Data below:
-=-=-

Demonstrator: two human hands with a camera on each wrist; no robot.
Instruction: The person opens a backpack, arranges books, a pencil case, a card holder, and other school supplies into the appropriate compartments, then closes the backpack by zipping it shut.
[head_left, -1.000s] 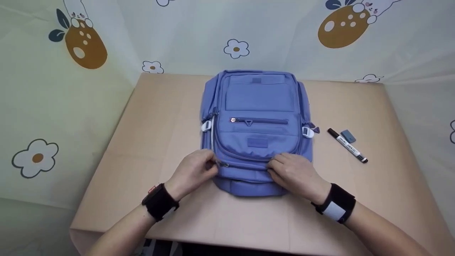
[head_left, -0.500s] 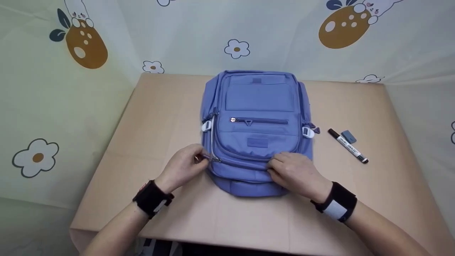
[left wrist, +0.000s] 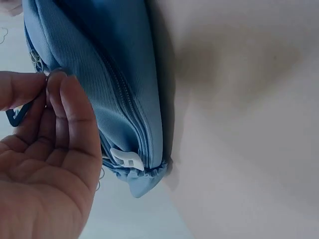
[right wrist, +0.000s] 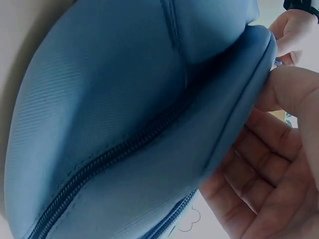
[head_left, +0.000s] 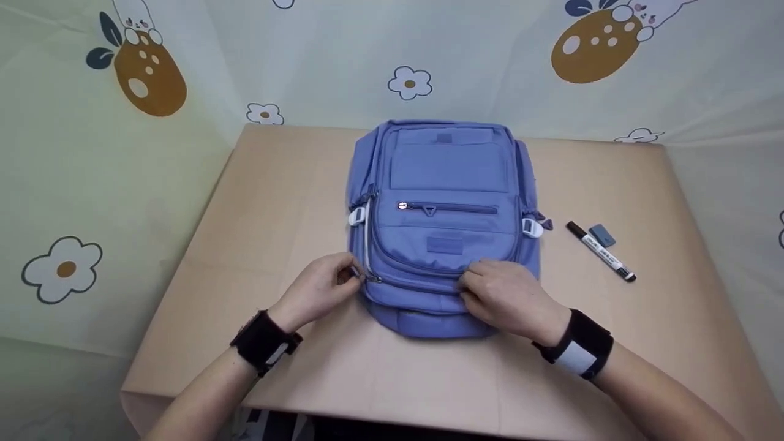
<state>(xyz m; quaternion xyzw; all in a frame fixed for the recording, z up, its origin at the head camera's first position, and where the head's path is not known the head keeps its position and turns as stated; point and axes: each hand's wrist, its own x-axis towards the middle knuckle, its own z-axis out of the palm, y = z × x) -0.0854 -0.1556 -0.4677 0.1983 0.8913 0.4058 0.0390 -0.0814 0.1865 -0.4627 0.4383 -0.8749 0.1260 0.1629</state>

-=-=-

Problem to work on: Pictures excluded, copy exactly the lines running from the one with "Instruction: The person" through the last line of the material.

Response:
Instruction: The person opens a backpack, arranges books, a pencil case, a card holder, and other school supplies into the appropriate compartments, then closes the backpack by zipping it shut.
[head_left, -1.000s] 
[head_left, -0.500s] 
[left wrist, +0.000s] 
[right wrist, +0.000s] 
[head_left, +0.000s] 
<state>(xyz m; quaternion xyzw; all in a frame fixed for the recording, z up, its origin at the head camera's first position, and where the head's path is not known the head keeps its position and turns as stated; point and axes: each hand's wrist, its own x-axis towards the middle knuckle, its own z-axis out of the palm, y = z × x) -0.0854 -0.1556 -0.4677 0.1983 0.8913 0.4058 0.0390 -0.0814 0.1865 -0.4627 0.4383 -0.8749 0.1260 0.1629</state>

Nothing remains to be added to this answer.